Nabal’s accusations humiliated David. David was the Lord’s anointed! He had sacrificed again and again for the lives of the Israelites. To treat David like Nabal did was a huge slap in the face. David was so angry, he rounded up his soldiers to kill Nabal and all his men. And he would have, had Nabal’s wife Abigail not stepped in.

Abigail ran to David and apologized for her husband’s behavior. Her husband was corrupt and foolish, and she admitted that David had every right to take vengeance. But she cautioned him: did he really want to ascend to the throne knowing the bloodshed he caused out of his anger, or did he want to reign in peace, knowing that he trusted God to fulfill His promises?
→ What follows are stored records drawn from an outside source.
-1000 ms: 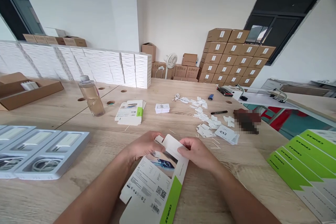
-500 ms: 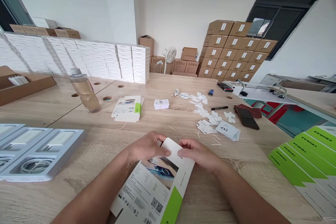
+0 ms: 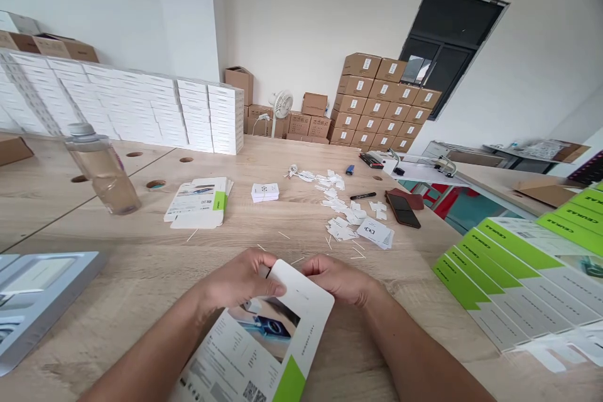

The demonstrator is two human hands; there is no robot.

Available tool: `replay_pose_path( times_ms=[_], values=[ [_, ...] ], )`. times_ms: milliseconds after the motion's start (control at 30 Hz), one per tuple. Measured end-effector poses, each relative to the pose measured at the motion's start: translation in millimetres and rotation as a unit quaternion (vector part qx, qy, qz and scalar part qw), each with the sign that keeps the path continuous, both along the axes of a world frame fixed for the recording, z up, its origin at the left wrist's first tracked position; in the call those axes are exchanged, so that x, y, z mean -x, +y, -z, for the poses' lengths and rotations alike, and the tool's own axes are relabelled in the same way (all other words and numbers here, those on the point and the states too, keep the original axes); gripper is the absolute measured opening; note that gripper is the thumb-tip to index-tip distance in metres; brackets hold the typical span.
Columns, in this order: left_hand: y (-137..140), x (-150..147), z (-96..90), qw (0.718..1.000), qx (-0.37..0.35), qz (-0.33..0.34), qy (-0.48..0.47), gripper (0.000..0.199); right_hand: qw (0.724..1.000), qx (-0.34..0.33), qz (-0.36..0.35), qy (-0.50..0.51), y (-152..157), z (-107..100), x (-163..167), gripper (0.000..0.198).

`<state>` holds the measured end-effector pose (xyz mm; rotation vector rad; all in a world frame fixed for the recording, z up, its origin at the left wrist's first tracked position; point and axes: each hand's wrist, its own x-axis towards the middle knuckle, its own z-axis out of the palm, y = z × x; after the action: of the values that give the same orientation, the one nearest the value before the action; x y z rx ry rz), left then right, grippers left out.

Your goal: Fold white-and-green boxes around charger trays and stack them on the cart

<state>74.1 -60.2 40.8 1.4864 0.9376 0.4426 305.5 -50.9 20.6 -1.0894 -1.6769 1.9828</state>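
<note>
1. The left hand (image 3: 240,279) and the right hand (image 3: 336,279) are both pinching the far end of a flat printed carton (image 3: 268,333), which is lying on the wooden table (image 3: 141,276) just in front of the person
2. The left thumb is pressing on top of the white hang-tab flap and the fingers are curling under it; the right fingers are closing over the flap's other corner, so both hands are gripping the carton
3. The carton is looking like thin, light card: stiff along its panels, bending readily at the scored folds, and likely to crease or tear at the tab if pulled hard
4. Its glossy print is probably a little slippery, so the folded edges and flap corners are seeming the best places to take hold of it, not the flat faces
5. A row of flat green-and-white cartons (image 3: 509,264) is lying to the right, and another small stack of folded cartons (image 3: 198,201) is lying farther back
6. A clear bottle (image 3: 103,169) is standing to the left, a grey tray (image 3: 42,289) is sitting at the near left edge, and loose white paper tags (image 3: 343,213) are lying scattered beyond the hands
</note>
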Motion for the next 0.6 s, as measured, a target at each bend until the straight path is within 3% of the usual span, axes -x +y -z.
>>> replay_pose_path(
  times_ms=[133,200,333,500,600],
  values=[
    [2,-1,3.6,1.000,0.002,-0.008,-0.002,0.036,0.996,-0.075,-0.009,-0.052,1,-3,-4,0.026],
    [3,-1,4.6,1.000,0.003,-0.008,-0.005,0.037,0.979,-0.160,0.002,-0.123,4,-1,-5,0.025],
    [5,0,6.5,1.000,0.018,-0.021,-0.013,0.041,0.888,-0.343,0.118,-0.282,18,6,-14,0.032],
    [9,1,13.3,0.999,0.008,-0.052,-0.003,0.043,0.776,-0.430,0.263,-0.380,44,11,-42,0.026],
    [10,2,17.3,0.997,-0.031,-0.075,-0.010,0.055,0.722,-0.440,0.308,-0.436,58,18,-54,0.030]
  ],
)
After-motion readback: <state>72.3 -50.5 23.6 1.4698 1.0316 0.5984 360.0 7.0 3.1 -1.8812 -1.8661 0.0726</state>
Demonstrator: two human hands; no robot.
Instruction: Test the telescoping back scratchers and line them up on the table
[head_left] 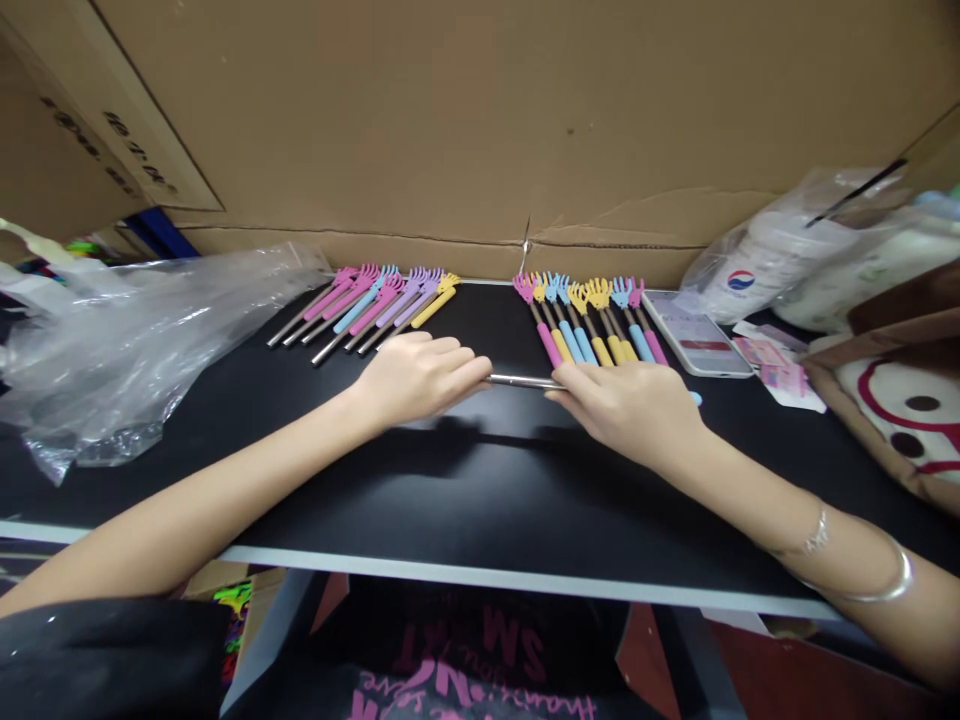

Did he want to compromise and do things his way, or would he be willing to trust God’s way?

Thanks to Abigail’s counsel, David turned away from punishing Nabal and allowed God to handle it. About 10 days later, God struck down Nabal, and David’s conscience was kept clean.

Like David, there are times when our feelings are justified. We’ve been hurt or mistreated, and we tell ourselves we have the right to take action. It’s in those moments we need counsel from people like Abigail, people who can point out the temptation to compromise and get us back on the right track. Feelings are valid. There is nothing wrong with feeling hurt or being angry about how you’ve been treated, but dwelling on those feelings too long can cause us to take matters into our own hands rather than trusting in God’s promises.

We need one another to point out our blind spots, the weaknesses we don’t always see. Sometimes we’re so caught up in our own definition of justice and understanding of what life should be like that we forget God’s ways are different than ours. Listening to other people’s counsel helps us see things from a different point of view, often one that’s a little more objective and less emotionally driven.

NEXT STEPS

So, how do we find people who can be the “Abigails” in our lives? I would strongly encourage you to join one of Journey’s community groups (you can find more information here). Now, I know this probably sounds like some marketing gimmick, but it’s not. The importance of community is something I believe with every fiber of my being. I’ll admit that I don’t always do it well, but spending time with people who try so hard to grow spiritually has challenged my own growth more than I can explain.

From what I’ve learned and studied, none of God’s commands can be followed in isolation. We have to be in community with other people if we truly want to live out the lives He has called us to.